Ray Senior was a businessman. A retailer and a merchandiser. This I know because my father, Ray Junior – Bud, as he was familiarly known – told me. Bud took on a sort of glowing pride the few times he’d share a story. The pickled-egg tale, for example.

You never see them anymore, but I remember as a kid cruising into some five-and-dime and seeing the big glass jar filled with pickled hardboiled eggs. Some places had pickled pickles. I think they were more common. I remember how we’d ask the counter lady and she’d grab a long pair of tongs, unscrew the jar-lid, and go fat-green pickle fishing. They were all oversized and bumpy-skinned like an Arizona lizard’s back.

She’d slip the day’s catch into a special waxy envelope that featured a smiling pickle-man stamped in two-tone ink. I never saw Ray Senior’s technique, but I can imagine the egg-fishing went much the same way.

What impressed Ray Jr. was the fact that the eggs were free. An egg and a small bowl of salt, for dipping. No charge. Peanuts came in a bigger bowl than the salt, but – guess what? They were free, too.

Salted peanuts, all you’d like.

Of course, the glass of beer carried a slight charge. Tasted pretty good, I’m sure, but mostly it washed down all that darn salt.

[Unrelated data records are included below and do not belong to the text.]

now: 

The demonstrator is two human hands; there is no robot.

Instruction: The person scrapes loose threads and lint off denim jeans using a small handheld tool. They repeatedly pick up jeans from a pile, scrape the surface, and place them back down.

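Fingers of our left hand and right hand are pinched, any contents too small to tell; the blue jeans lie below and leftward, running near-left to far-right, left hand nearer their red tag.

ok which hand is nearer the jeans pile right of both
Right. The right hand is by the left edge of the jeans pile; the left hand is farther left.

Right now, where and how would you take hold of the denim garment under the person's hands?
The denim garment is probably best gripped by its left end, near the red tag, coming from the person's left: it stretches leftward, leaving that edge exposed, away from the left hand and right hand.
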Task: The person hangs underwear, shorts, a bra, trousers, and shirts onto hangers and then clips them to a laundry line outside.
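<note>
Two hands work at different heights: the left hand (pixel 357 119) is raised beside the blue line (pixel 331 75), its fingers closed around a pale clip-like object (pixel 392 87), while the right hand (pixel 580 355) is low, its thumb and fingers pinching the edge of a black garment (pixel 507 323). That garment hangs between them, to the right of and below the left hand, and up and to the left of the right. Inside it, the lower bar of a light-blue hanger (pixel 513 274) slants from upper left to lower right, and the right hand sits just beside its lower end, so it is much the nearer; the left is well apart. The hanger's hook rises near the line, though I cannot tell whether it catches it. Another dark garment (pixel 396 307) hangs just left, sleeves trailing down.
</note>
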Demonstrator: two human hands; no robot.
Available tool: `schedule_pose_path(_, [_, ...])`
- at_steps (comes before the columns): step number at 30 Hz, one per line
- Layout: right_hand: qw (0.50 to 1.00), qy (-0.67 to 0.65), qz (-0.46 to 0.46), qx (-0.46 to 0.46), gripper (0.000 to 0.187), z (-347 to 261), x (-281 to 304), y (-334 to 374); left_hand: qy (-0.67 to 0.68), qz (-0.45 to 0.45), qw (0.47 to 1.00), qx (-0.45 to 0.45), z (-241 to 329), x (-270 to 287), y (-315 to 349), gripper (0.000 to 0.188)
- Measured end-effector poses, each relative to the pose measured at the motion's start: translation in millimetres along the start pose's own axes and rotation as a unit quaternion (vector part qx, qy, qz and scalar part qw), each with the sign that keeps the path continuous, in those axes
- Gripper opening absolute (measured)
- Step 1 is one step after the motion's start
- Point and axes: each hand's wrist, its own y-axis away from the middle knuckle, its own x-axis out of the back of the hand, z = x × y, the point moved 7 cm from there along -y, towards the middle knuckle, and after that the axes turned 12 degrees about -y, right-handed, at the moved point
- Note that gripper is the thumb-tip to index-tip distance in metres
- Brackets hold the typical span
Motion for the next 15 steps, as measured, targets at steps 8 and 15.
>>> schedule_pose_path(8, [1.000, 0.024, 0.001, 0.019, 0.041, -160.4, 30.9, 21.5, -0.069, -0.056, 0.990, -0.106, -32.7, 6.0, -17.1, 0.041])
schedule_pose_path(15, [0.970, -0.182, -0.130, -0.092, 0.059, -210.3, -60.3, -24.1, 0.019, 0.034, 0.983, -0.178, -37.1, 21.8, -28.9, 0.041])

Then, there were the Kleenex Travelers. You remember those. Little rectangular packages of tissue that could fit in a pocket or purse. According to Ray Jr. (and I wish I could have verified this with Senior…) – according to Bud, some fellow came ‘round with a case of Travelers and Ray Sr. bought ‘em. The whole case. (I still wonder about strangers coming round selling Kleenex by the case. Sort of random, if you ask me.)

With a marker, Ray Sr. made a sign: Kleenex. 10 for a Dollar. I’ve seen Reasors pull the same gimmick with two-liter soft drinks and other items. Of course, I rarely need ten bottles of Diet Coke at one time, so I buy one. Two if I feel a future thirst coming on.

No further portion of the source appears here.